### What you have to do:
Give the listing again in full, exactly as it appears.

### Dataset extract:
---

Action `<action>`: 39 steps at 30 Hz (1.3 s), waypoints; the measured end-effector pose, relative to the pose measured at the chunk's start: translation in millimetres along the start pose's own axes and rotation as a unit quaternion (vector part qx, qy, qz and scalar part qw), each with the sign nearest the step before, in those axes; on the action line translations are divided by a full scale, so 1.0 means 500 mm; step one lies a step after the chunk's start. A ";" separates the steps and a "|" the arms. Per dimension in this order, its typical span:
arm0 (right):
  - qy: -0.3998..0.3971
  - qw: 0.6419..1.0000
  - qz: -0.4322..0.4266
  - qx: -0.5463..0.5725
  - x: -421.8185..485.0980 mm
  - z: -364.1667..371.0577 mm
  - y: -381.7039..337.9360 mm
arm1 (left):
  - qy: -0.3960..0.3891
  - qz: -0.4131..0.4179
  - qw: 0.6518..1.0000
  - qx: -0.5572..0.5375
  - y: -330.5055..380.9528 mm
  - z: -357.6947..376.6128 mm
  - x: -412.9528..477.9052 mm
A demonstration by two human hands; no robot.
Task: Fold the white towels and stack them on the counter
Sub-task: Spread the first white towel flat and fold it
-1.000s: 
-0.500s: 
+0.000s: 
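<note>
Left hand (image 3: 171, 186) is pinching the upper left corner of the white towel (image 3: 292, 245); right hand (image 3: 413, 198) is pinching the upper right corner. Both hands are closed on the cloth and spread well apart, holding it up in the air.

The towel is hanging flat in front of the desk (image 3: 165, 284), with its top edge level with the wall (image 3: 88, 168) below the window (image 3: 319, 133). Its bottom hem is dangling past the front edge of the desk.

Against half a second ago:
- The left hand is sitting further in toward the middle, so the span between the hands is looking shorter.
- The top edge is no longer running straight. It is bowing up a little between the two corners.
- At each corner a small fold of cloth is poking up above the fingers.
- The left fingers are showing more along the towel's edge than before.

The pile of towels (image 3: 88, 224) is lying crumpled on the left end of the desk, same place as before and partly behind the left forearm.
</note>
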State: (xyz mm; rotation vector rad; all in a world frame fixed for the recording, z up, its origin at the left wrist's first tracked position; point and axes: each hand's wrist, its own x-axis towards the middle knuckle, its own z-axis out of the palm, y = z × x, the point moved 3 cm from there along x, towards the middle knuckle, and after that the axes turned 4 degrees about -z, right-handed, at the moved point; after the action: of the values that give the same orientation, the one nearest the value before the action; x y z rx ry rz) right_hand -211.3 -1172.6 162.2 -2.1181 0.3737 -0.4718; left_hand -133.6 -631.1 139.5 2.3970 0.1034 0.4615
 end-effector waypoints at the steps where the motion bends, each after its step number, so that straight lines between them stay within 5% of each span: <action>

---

### Output of the exercise:
Action `<action>`: 39 steps at 30 Hz (1.3 s), waypoints; the measured end-effector pose, relative to the pose measured at the chunk's start: translation in millimetres along the start pose's own axes and rotation as a unit quaternion (vector part qx, qy, qz and scalar part qw), each with the sign nearest the step before, in those axes; on the action line translations are divided by a full scale, so 1.0 means 500 mm; step one lies a step after the chunk's start. A ";" separates the steps and a "|" the arms. Per dimension in this order, its typical span:
arm0 (right):
  - qy: -0.3998..0.3971
  - qw: 0.6419..1.0000
  - qz: -0.4322..0.4266
  - qx: -0.5463..0.5725
  - x: -421.8185..485.0980 mm
  - z: -364.1667..371.0577 mm
  - y: -381.7039..337.9360 mm
arm1 (left):
  - qy: -0.3960..0.3891
  - qz: -0.4131..0.4179
  - qw: 0.6518..1.0000
  - qx: -0.5572..0.5375
  - y: -330.5055..380.9528 mm
  - z: -357.6947..376.6128 mm
  - x: -412.9528..477.9052 mm
A demonstration by two human hands; no robot.
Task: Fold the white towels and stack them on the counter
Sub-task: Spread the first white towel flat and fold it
-1.000s: 
-0.500s: 
+0.000s: 
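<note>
Left hand (image 3: 171, 186) is pinching the upper left corner of the white towel (image 3: 292, 245); right hand (image 3: 413, 198) is pinching the upper right corner. Both hands are closed on the cloth and spread well apart, holding it up in the air.

The towel is hanging flat in front of the desk (image 3: 165, 284), with its top edge level with the wall (image 3: 88, 168) below the window (image 3: 319, 133). Its bottom hem is dangling past the front edge of the desk.

Against half a second ago:
- The left hand is sitting further in toward the middle, so the span between the hands is looking shorter.
- The top edge is no longer running straight. It is bowing up a little between the two corners.
- At each corner a small fold of cloth is poking up above the fingers.
- The left fingers are showing more along the towel's edge than before.

The pile of towels (image 3: 88, 224) is lying crumpled on the left end of the desk, same place as before and partly behind the left forearm.
</note>
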State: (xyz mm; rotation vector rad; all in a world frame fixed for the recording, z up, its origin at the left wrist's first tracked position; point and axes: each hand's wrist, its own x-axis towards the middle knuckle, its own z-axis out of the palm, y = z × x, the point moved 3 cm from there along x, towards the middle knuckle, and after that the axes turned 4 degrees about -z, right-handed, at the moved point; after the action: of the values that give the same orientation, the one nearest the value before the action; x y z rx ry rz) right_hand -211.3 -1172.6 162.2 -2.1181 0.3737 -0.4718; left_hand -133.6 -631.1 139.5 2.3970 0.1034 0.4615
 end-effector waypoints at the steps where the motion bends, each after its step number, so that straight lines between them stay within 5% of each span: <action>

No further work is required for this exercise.